Sore hari kali ini ditemani hujan deras. Membuat kebanyakan orang dihinggapi kantuk setelah lelah seharian bekerja ditambah cuaca yang seakan mengajak untuk bermanja di atas ranjang.
Untung saja Agnia dan Akbar tiba ke rumah sebelum hujan makin lebat. Khopipah yang menunggu cemas kini bernapas lega. Segera menghampiri Agnia yang baru saja masuk ke rumah dengan pakaian sedikit terkena cipratan hujan. Hanya sedikit, itupun saat berlari dari halaman menuju pintu rumah.
"Asalamualaikum.."
"Waalaikumsalaam warahmatullah.." jawab Khopipah sambil memberikan handuk kecil pada Agnia. "Pulang juga kalian."
"Lama ya, Bu?" tanya Agnia.
"Enggak. Masalahnya ibu cemas sendiri." jawab Khopipah, tersenyum. "terus gimana hari ini?"
Agnia spontan menghentikan gerakan tangannya, kembali menatap ibunya lebih lama. "Great." singkatnya. Tak bertahan lama senyum itu tersungging, berubah tipis lalu kemudian hilang dari wajahnya.
Benar jika orang bilang dalam beberapa hal yang traumatis lebih baik untuk tidak mengetahui. Lebih baik untuk tidak ingin peduli dan lebih baik untuk menutup telinga. Dan kali ini Agnia menyesali pertanyaannya pada Akbar tadi.
"Aku ke kamar ya, Bu."
Khopipah mengangguk. "Iya." Hilangnya senyum Agnia membuat senyum sang ibu juga redup. Sebagai seorang ibu, tentu khopipah bisa merasakan sesuatu yang tak orang lain rasakan. Bahkan duri yang menusuk anak, seorang ibu bisa merasakan puluhan kali lipat perihnya.

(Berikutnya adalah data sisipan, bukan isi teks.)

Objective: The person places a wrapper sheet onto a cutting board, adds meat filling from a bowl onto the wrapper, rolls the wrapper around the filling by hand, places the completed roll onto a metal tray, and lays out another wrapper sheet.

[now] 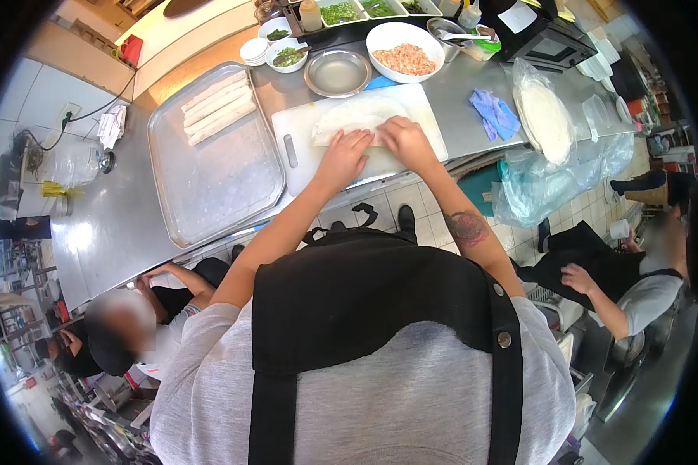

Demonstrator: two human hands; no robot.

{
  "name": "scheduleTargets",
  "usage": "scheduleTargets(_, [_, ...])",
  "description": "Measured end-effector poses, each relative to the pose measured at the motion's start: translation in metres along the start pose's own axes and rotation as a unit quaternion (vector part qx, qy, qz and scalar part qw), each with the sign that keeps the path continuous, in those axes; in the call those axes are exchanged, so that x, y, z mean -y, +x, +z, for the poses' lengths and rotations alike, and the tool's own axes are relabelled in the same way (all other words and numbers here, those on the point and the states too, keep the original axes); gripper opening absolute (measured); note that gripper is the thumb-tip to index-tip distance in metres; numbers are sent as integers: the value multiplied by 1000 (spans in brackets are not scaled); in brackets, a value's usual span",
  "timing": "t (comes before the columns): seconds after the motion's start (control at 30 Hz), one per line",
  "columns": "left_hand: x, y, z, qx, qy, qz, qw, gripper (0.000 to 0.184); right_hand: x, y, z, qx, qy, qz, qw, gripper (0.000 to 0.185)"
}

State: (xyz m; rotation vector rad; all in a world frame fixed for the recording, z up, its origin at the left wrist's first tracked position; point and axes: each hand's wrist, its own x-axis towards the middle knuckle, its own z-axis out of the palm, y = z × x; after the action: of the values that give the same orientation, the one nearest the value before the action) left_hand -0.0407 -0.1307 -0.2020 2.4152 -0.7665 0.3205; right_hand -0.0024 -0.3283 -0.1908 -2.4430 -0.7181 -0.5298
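A thin, pale round wrapper (349, 116) lies on the white cutting board (291, 124), its near edge under my fingers. My left hand (347, 155) grips that edge with its fingers close together. Just to the right, my right hand (406, 142) has curled fingers and pinches the same edge. Any filling under the fingers is hidden. Behind the board stands a white bowl (374, 40) of pinkish chopped filling (405, 59), beside a metal bowl (337, 74) with liquid.
To the left, a metal tray (217, 182) holds several pale rolls (219, 106). A bagged stack of wrappers (544, 116) and a blue cloth (495, 115) lie right. Small bowls of chopped greens (287, 56) stand at the back. People are nearby on both sides.
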Motion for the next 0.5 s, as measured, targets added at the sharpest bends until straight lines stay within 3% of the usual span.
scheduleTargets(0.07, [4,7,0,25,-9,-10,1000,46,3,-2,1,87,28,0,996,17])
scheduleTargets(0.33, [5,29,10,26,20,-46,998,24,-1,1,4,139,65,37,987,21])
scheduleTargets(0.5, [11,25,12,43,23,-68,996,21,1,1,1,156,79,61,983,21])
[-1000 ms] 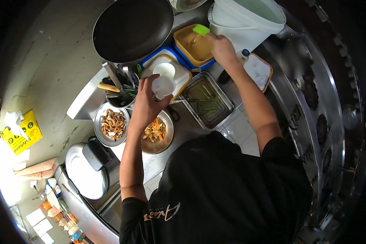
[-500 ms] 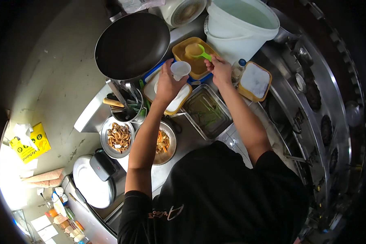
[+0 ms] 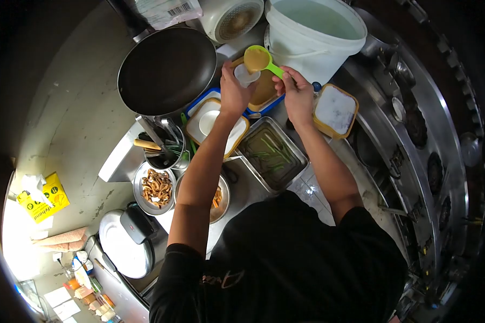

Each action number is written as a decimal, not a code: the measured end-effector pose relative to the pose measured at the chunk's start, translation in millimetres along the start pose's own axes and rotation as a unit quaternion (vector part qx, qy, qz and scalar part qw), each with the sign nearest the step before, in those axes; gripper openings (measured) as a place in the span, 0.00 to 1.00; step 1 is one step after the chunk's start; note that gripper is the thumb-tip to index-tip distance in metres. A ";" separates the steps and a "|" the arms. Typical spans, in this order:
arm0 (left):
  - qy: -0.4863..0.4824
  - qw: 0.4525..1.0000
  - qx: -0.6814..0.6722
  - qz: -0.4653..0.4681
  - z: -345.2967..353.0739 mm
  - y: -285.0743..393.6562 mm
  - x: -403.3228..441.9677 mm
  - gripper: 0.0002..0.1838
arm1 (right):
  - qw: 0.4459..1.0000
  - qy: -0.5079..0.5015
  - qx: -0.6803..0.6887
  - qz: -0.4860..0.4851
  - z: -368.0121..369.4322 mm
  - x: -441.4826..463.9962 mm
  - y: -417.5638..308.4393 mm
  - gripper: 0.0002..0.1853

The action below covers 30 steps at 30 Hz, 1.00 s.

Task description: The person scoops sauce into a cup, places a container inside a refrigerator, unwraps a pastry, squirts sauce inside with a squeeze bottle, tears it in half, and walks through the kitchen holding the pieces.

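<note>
My left hand [image 3: 236,94] is wrapped round a small clear plastic cup [image 3: 246,76]. Pinched in my right hand [image 3: 297,97] is the handle of a green scoop [image 3: 257,58], which is filled with a light brown substance and tilted over the cup's rim. Both are above a yellow tub [image 3: 266,95] of the same brown substance. Nearer to me, a second yellow tub [image 3: 230,139] holds white powder and a white round cup [image 3: 208,123]. A metal tray [image 3: 273,153] with green stalks in liquid lies below my right hand.
A black pan [image 3: 167,71] is at the upper left, a large white bucket [image 3: 313,37] at the top. Left of my left forearm are a utensil holder [image 3: 170,151] and a plate of mushrooms [image 3: 156,188]. A tub of white granules [image 3: 335,110] stands to the right.
The scoop has come up out of the brown substance, filled, and over the cup. My left hand has carried the cup up and right to meet it.
</note>
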<state>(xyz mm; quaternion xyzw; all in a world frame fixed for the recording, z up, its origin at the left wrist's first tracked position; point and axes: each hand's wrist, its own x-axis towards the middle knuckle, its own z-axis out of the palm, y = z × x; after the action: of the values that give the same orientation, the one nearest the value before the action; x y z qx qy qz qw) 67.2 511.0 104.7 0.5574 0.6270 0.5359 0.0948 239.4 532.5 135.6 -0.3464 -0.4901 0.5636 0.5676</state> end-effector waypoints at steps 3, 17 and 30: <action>0.002 1.000 0.007 0.017 5.2 -1.4 3.7 0.53 | 0.999 -0.010 -0.040 -0.032 -1.6 -1.0 -3.1 0.13; 0.031 0.999 0.015 0.012 1.1 20.5 5.4 0.54 | 0.947 -0.073 -0.223 -0.219 -8.0 3.7 -21.8 0.14; 0.064 0.998 0.001 -0.026 -26.1 38.3 -23.7 0.53 | 0.992 -0.073 -0.087 -0.047 -7.9 0.1 -28.0 0.14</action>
<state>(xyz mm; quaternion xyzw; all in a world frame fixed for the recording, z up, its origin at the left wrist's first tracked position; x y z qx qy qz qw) 79.9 469.7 133.8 0.5057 0.6466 0.5671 0.0674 255.3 530.3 159.9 -0.3288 -0.5932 0.5153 0.5239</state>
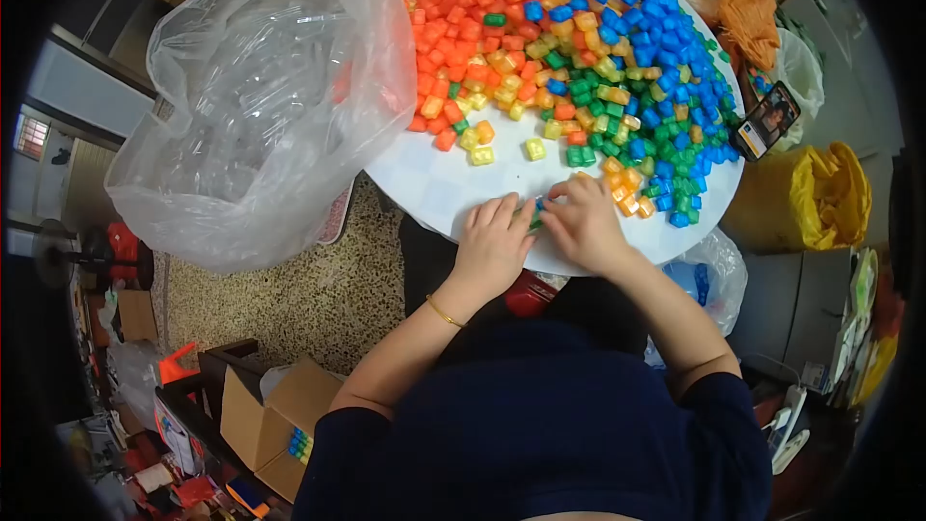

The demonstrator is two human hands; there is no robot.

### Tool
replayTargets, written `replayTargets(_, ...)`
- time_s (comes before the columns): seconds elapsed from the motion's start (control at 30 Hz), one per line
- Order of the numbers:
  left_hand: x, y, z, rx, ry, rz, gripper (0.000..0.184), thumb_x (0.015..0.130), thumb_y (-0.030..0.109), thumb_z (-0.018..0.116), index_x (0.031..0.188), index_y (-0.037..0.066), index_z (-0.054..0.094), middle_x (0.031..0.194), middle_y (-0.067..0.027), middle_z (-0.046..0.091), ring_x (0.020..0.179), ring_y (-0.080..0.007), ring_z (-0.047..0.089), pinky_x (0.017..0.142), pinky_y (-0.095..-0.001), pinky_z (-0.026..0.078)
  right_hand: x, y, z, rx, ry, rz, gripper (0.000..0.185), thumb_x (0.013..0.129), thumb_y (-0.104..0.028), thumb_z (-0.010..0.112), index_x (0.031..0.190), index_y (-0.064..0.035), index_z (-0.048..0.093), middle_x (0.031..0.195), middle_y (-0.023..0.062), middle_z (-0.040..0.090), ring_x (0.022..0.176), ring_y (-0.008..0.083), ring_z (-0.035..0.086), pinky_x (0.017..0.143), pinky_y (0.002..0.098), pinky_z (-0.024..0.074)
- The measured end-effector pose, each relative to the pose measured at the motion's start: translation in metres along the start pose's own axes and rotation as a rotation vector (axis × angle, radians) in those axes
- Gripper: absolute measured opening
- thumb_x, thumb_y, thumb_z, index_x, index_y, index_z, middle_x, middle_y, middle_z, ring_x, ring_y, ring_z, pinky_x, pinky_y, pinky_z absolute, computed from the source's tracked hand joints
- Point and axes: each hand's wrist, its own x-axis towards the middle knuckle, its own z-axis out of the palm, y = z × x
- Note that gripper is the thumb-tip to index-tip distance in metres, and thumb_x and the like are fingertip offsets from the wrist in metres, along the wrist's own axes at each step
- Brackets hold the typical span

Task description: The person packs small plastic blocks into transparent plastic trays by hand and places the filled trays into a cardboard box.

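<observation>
My left hand [495, 243] rests at the near edge of the round white table [415, 169], fingers together and curled against a small green plastic block [533, 220]. My right hand [584, 227] meets it there, thumb and finger pinched at a small blue plastic block [540, 204]. The two blocks lie close together between my fingertips; whether they are joined or sit in a holder is hidden. Beyond my hands spreads a large pile of glossy blocks: red-orange blocks [449, 43], yellow blocks [482, 155], green blocks [617, 125] and blue blocks [646, 14]. A few orange blocks [627, 183] lie beside my right hand.
A big translucent bag [260, 116] of clear plastic pieces leans on the table's left side. A phone [770, 123] stands at the right edge, near a yellow bag [815, 198]. An open cardboard box [275, 420] holding some coloured blocks [300, 446] is low on the left.
</observation>
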Motion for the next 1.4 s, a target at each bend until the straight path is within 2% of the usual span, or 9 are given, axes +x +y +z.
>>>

Bayangkan, seorang ibu mengandung anaknya selama sembilan bulan. setelah lahir, ibu menjadi orang paling banyak menghabiskan waktu bersama anak anaknya.
Dan kini, ia tau sekali jika ada yang mengusik Agnia.
"Assalamualaikum." Akbar muncul dengan beberapa kantong belanjaan, tidak diragukan itu sudah pasti milik Agnia. Ia berhenti di hadapan sang ibu, memasang senyum manis.
"Waalaikumsalam."
Senyum Akbar langsung hilang, kini berganti kernyitan. "Ada apa, Bu?" tanyanya begitu saja, ia merasa ada yang ingin ibunya katakan.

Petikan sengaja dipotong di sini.